**Problem details:** Output the data below exactly as it is, dropping the pictures from your copy.

**Dataset excerpt:**
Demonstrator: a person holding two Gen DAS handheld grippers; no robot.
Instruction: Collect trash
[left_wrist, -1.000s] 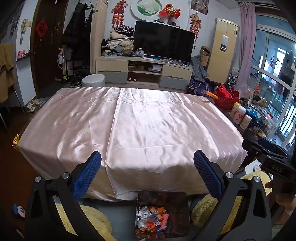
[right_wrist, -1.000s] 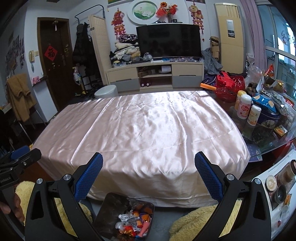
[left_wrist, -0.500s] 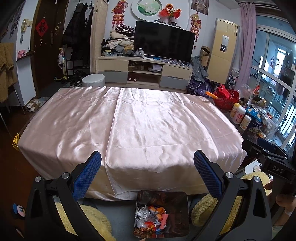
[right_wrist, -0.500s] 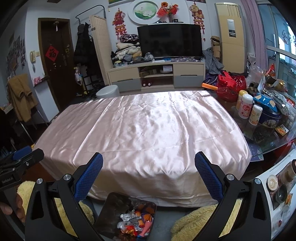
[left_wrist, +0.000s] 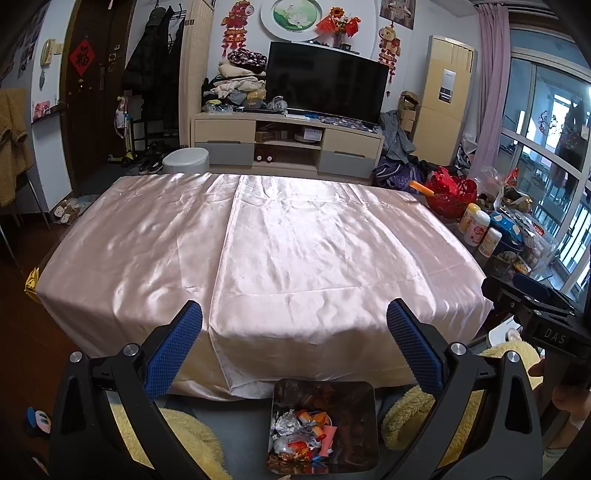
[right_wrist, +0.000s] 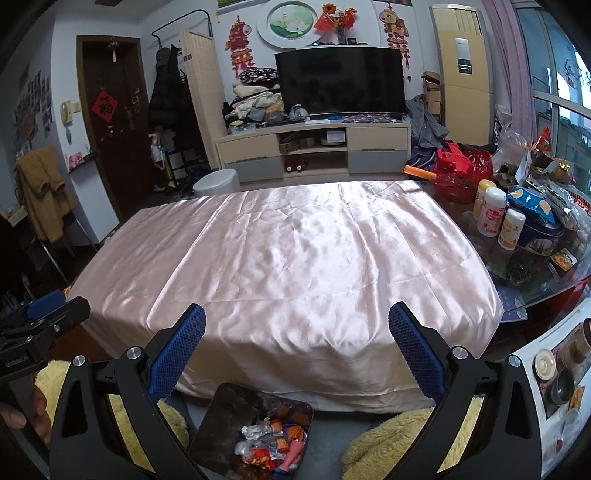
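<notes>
Bin (left_wrist: 364, 400) on the floor at the table's (left_wrist: 295, 240) near edge — foil and wrappers, the trash (left_wrist: 301, 437), heaped inside. I see it low between the left gripper's (left_wrist: 293, 341) wide-spread fingers; right gripper (right_wrist: 297, 341) likewise spread, empty.

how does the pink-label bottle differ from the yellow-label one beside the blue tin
The pink-label bottle is wider and taller; the yellow-label bottle is slimmer and shorter. The pink-label one stands farther back, the yellow-label one nearer, against the blue tin. Both are white, capped and upright.
</notes>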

**Task solution:**
Demonstrator: a person holding two Gen DAS handheld grippers; no robot.
Instruction: Collect trash
[left_wrist, -1.000s] 
[right_wrist, -1.000s] 
[left_wrist, -0.500s] 
[right_wrist, -0.500s] 
[left_wrist, +0.000s] 
[right_wrist, +0.000s] 
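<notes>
Bin (left_wrist: 364, 400) on the floor at the table's (left_wrist: 295, 240) near edge — foil and wrappers, the trash (left_wrist: 301, 437), heaped inside. I see it low between the left gripper's (left_wrist: 293, 341) wide-spread fingers; right gripper (right_wrist: 297, 341) likewise spread, empty.

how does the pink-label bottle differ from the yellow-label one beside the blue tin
The pink-label bottle is wider and taller; the yellow-label bottle is slimmer and shorter. The pink-label one stands farther back, the yellow-label one nearer, against the blue tin. Both are white, capped and upright.
</notes>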

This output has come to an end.